● **Problem details**: Reproduce the data shown below exactly.

= = = = = = =

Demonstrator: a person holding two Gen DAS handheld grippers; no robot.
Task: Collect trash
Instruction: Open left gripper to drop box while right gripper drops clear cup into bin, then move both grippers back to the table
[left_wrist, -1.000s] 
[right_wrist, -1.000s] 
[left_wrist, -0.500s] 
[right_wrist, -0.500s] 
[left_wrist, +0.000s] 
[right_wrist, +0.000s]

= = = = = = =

● **Solution to this task**:
Demonstrator: a person holding two Gen DAS handheld grippers; no robot.
Task: Collect trash
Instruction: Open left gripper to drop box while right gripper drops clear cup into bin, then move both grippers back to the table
[left_wrist, -1.000s] 
[right_wrist, -1.000s] 
[left_wrist, -0.500s] 
[right_wrist, -0.500s] 
[left_wrist, +0.000s] 
[right_wrist, +0.000s]

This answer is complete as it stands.